Day: January 15, 2015

January 15, 2015


EDS is a genetic defect in the collagen molecule itself.  An inherited connective tissue disorder characterized by joint hypermobility, dislocation/subluxations, bleeding, bruising, dermal hyperelasticity, and widespread tissue fragility, skin tearing & poor wound healing.  Unlike Lupus, EDS is not an antigen/antibody problem.  EDS is gene mutations effecting the structure or assembly of different collagen’s.  The cross-linking of the collagen fibrils is thought to be defective. EDS is a very painful & debilitating syndrome.

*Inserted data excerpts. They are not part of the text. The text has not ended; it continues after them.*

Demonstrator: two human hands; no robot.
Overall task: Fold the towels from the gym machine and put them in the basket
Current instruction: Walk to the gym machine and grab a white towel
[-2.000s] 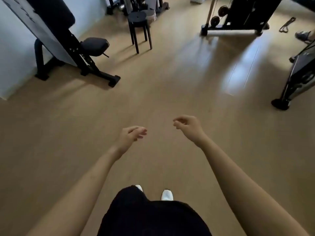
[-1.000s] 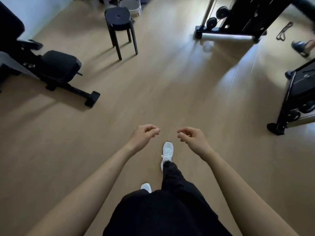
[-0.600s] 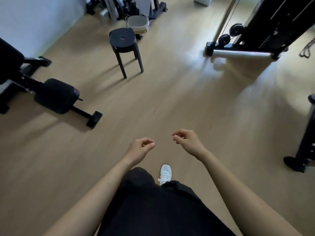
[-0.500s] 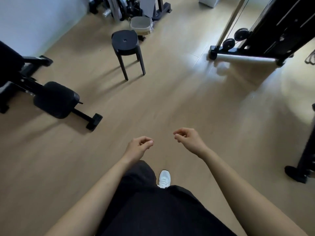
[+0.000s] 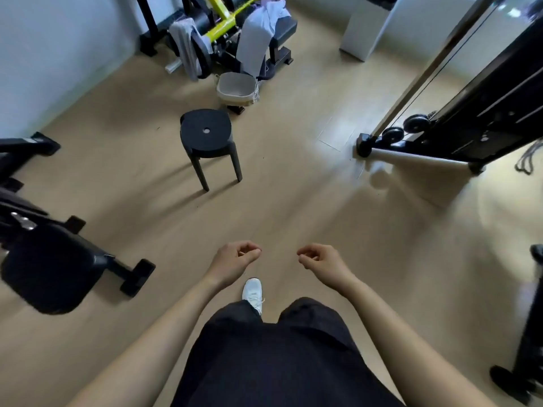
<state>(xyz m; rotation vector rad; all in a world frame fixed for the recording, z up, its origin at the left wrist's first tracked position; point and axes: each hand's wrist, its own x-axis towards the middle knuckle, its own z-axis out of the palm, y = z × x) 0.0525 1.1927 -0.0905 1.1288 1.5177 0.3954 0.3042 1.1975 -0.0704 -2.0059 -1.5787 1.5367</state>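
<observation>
- Nearer now, the stool (image 5: 207,132) stands ahead, and the gym machine (image 5: 220,23) behind it has come into view.
- Behind the stool, leftward: a grey towel (image 5: 186,45) hangs on the machine.
- Just behind the stool: the basket (image 5: 237,89), on the floor.
- Behind it, rightward: a pale towel (image 5: 255,39) drapes down.
- Nearer than the stool: left hand (image 5: 235,259) and right hand (image 5: 321,259), each grip loosely curled, holding nothing.

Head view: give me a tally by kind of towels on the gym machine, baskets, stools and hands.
Towels on the gym machine: 2 plain to see, a grey towel and a pale towel; the darker cloth beside them is unclear
Basket: 1
Stool: 1
Hands: 2, left hand and right hand, both holding nothing
Total: 6
</observation>
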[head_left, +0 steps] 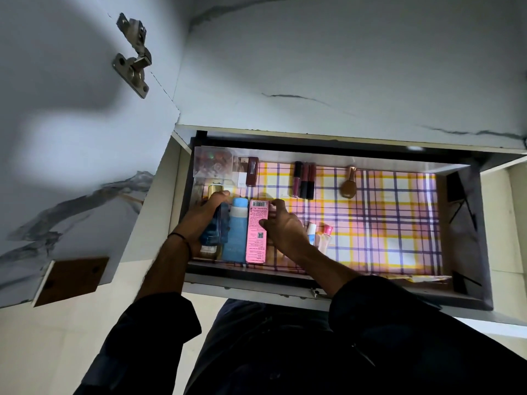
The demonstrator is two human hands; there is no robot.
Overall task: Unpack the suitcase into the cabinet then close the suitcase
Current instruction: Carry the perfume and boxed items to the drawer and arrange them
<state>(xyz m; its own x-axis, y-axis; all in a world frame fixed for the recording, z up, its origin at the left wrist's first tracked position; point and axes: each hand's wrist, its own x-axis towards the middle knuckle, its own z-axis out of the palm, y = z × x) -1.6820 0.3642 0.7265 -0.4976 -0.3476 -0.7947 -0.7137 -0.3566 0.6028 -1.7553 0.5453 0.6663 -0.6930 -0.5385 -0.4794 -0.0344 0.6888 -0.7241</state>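
Note:
I look down into an open cabinet drawer (456, 223) lined with pink, yellow and purple checked paper. My left hand (204, 213) grips a dark blue bottle with a gold cap (215, 223) at the drawer's left end. A light blue bottle (236, 226) lies beside it. My right hand (281, 223) holds the right edge of a pink box (256, 229), thumb on its face. Two small tubes (319, 236) lie just right of that hand. The suitcase is out of view.
At the drawer's back lie several lip glosses (303, 179), a brown nail polish bottle (349, 183), a dark red lipstick (252, 171) and a clear box of small items (212, 163). An open cabinet door with a metal hinge (132, 55) stands at the left.

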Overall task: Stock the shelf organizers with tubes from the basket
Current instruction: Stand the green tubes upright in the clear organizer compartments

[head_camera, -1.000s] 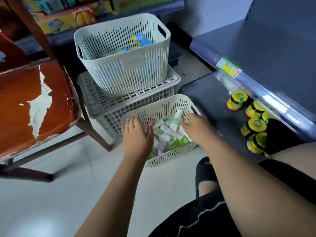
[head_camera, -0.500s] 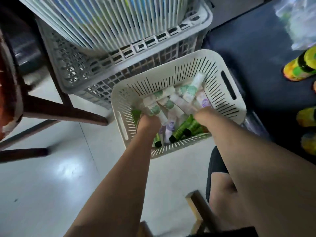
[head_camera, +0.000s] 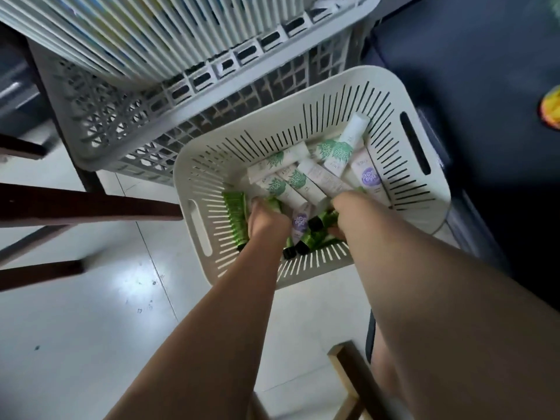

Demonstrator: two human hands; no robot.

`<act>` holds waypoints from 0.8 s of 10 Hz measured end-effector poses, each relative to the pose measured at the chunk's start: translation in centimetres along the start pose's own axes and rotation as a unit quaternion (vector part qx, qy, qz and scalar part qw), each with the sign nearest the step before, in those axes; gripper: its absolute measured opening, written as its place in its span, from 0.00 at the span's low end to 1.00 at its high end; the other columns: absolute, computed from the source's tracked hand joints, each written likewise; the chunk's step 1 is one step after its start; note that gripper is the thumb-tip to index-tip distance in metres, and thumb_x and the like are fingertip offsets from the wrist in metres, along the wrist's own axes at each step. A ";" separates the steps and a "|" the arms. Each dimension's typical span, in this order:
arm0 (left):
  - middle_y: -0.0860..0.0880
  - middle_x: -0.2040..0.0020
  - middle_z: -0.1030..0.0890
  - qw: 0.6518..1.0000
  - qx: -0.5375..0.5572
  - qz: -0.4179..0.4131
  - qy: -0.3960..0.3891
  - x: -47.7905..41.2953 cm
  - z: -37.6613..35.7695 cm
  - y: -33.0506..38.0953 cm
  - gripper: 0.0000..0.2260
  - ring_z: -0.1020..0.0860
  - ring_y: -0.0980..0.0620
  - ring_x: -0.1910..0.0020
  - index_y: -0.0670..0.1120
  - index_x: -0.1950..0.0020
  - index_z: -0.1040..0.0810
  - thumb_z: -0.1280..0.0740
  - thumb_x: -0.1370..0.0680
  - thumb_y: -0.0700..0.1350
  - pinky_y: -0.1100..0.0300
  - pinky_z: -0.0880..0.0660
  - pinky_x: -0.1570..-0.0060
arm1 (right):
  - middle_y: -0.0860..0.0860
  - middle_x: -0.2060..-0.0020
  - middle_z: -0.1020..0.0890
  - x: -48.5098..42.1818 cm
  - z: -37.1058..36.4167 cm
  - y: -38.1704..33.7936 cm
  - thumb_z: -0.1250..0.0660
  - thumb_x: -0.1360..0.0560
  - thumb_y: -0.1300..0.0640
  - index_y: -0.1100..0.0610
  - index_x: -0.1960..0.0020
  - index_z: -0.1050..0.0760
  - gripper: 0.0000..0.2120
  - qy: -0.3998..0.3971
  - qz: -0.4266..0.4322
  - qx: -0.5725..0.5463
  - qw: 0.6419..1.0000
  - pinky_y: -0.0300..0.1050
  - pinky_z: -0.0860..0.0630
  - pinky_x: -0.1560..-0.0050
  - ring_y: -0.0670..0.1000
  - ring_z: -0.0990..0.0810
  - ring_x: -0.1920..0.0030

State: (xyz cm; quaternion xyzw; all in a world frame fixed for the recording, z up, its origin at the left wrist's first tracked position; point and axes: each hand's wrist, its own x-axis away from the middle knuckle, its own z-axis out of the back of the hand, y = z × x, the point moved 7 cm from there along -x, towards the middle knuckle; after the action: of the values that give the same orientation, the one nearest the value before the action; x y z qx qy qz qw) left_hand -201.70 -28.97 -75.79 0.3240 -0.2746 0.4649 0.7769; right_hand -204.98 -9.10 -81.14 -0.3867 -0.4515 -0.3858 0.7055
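**Both hands down in the tube basket**

Nearest of all, a pale wooden frame piece (head_camera: 348, 374) is glimpsed at the bottom edge, above the white tiled floor (head_camera: 75, 328). From there two bare forearms are stretched away into the cream slotted basket (head_camera: 318, 262), which is set on that floor.

The left hand (head_camera: 266, 218) is sunk in at the basket's near left. Its knuckles are turned up and its fingers are curled down among the green tubes (head_camera: 235, 207). Whether one is actually gripped cannot be told. The right hand (head_camera: 341, 207) is plunged in just to its right and is mostly hidden under its own wrist, so its hold cannot be told either. Between the two hands a purple-printed tube (head_camera: 300, 221) is seen lying, with black caps (head_camera: 301, 247) shown nearer.

Farther in, white tubes with green print (head_camera: 281, 189) are piled across the middle. A tilted tube (head_camera: 353, 131) is propped against the far wall, towards the right.

Just behind the basket a grey lattice crate (head_camera: 151, 122) is found, with a slatted upper basket (head_camera: 121, 31) stacked on it. Dark chair legs (head_camera: 91, 204) are crossed at the left. On the right a dark shelf (head_camera: 469, 86) is spread, and a yellow-lidded jar (head_camera: 550, 112) is cut off by the right edge.
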 end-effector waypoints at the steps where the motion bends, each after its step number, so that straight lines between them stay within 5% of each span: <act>1: 0.46 0.48 0.23 0.998 0.044 0.042 -0.006 -0.1 0.3 -0.1 0.18 0.21 0.47 0.51 0.43 0.34 0.28 0.32 0.23 0.39 0.52 0.19 0.52 | 0.59 0.54 0.17 0.3 0.1 0.3 0.30 0.22 0.52 0.64 0.44 0.22 0.16 -0.010 -0.059 -0.003 0.998 0.50 0.16 0.49 0.57 0.14 0.55; 2: 0.46 0.50 0.19 0.995 0.071 0.070 -0.028 -0.6 0.4 -1.1 0.17 0.18 0.48 0.54 0.39 0.38 0.23 0.27 0.26 0.38 0.53 0.16 0.55 | 0.58 0.59 0.16 1.4 0.3 -0.5 0.25 0.27 0.52 0.62 0.50 0.21 0.14 -0.038 -0.036 -0.052 0.997 0.50 0.16 0.52 0.56 0.14 0.60; 3: 0.42 0.60 0.20 0.981 0.150 0.093 -0.080 0.9 0.8 -1.8 0.10 0.20 0.48 0.66 0.39 0.54 0.24 0.26 0.28 0.30 0.59 0.21 0.73 | 0.56 0.53 0.14 3.1 -0.1 -0.8 0.23 0.37 0.54 0.58 0.50 0.19 0.17 -0.078 -0.005 -0.112 0.991 0.54 0.16 0.51 0.56 0.13 0.61; 4: 0.40 0.62 0.21 0.971 0.194 0.067 -0.121 1.7 1.7 -2.4 0.11 0.21 0.46 0.69 0.41 0.57 0.24 0.28 0.29 0.27 0.57 0.22 0.70 | 0.56 0.53 0.14 5.7 0.2 -2.1 0.22 0.36 0.58 0.59 0.47 0.19 0.18 -0.107 0.067 -0.130 0.983 0.55 0.15 0.50 0.55 0.13 0.56; 6: 0.38 0.55 0.16 0.943 0.303 -0.056 -0.122 6.1 6.1 -0.1 0.18 0.16 0.40 0.59 0.42 0.45 0.20 0.25 0.33 0.29 0.44 0.19 0.52 | 0.58 0.50 0.15 11.2 2.3 -3.5 0.26 0.26 0.64 0.61 0.44 0.22 0.12 -0.120 0.178 -0.213 0.953 0.49 0.15 0.57 0.55 0.13 0.54; 7: 0.39 0.53 0.16 0.911 0.359 -0.136 -0.152 9.9 8.2 2.9 0.15 0.16 0.46 0.60 0.39 0.42 0.22 0.29 0.26 0.28 0.54 0.18 0.60 | 0.59 0.50 0.15 14.3 4.0 -3.6 0.27 0.26 0.64 0.61 0.45 0.21 0.10 -0.117 0.214 -0.256 0.935 0.53 0.15 0.51 0.57 0.13 0.51; 8: 0.38 0.50 0.17 0.883 0.383 -0.209 -0.176 13.9 9.9 5.6 0.13 0.16 0.43 0.55 0.39 0.44 0.22 0.31 0.26 0.27 0.52 0.17 0.55 | 0.60 0.53 0.14 17.9 6.0 -4.3 0.27 0.27 0.64 0.61 0.50 0.18 0.06 -0.117 0.265 -0.284 0.914 0.53 0.15 0.51 0.58 0.13 0.53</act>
State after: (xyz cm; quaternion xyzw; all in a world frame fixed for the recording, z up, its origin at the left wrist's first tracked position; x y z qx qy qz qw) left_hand -202.16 -26.89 -57.97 0.7224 -0.1332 0.2957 0.6107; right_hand -205.61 -8.98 -61.83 -0.7183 -0.2831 -0.2492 0.5846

THE SYMPTOMS BELOW OCCUR IN THE NORMAL POPULATION  and are not exclusive to EDS, however due to the increased medication induced bleeding tendencies in the normal population, individuals with EDS may have a higher incidence of pharmacological considerations, especially in Vascular Type EDS.


Nov. 1997, Vol. XII, Number 4 of “Loose Connections”, the official communication link of the EDNF reprinted by permission of Elsevier Science, Inc.  Journal of Pain & Symptom Management,Vol.14,No.2,pp.88-93 Copyright 1997 by the Cancer Pain Relief Committee”. “Chronic Pain is a Manifestation of the Ehlers-Danlos Syndrome”.

Pain and EDS is a simple summary of the seven most striking points about Ehlers-Danlos Syndrome pain.

  1. Moderate to severe pain of diverse distribution is a common every day occurrence, starting early in life and worsening over time.
  2. Pain with EDS is complexly individualized.
  3. EDS is a very painful and debilitating syndrome.
  4. Most EDS patients, but not all, have (at some point) taken some type of medication. Joint pain and instability are the primary cause for use of pain medications.
  5. Chronic dislocation and subluxations can be very painful.
  6. Pain Insomnia has been widely reported by most EDS sufferers, (46)of the (51) individuals interviewed indicated they had chronic pain over the last 6 months or longer.
  7. Areas of pain reported =A total of thirteen different `principal pain locations’ were identified. The elbow, shoulders(1 or both), hands, knees, spine, frequent headaches, stomach aches & Continuous pain in extremities, ankles, feet, toes & hips. The Pain was described as aching, sharp, throbbing or burning & significant enough to experience dysfunction in sleep, physical activity & sexual activity.


Pharmacologically, pain can be treated with several different types or combinations of medication, analgesics, opiates, anti-inflammatory drugs and/or antidepressant therapy. It is important to take all medication as directed and on time. Pain is much easier to manage (with less medication)at the first sign of discomfort than it is to treat  or manage ‘out of control’ pain.

Chronic illness sometimes forces the medical profession to be creative in medication management. Difficulty swallowing, Allergies and trauma to soft tissue from injections and/or needle pricks, as well as remembering to take the medication on time makes long-acting medication ideal for the EDS patient. Low dose titration of pain medication allows the body a chance to ‘adjust’ to the introduction of medication. It allows for some autonomy and the lowered incidence in nausea and other side effects like drowsiness, plus, the effective relief of pain decreases patient fears, promoting understanding of the medications, leading to better medication compliance and more comprehensive pain control.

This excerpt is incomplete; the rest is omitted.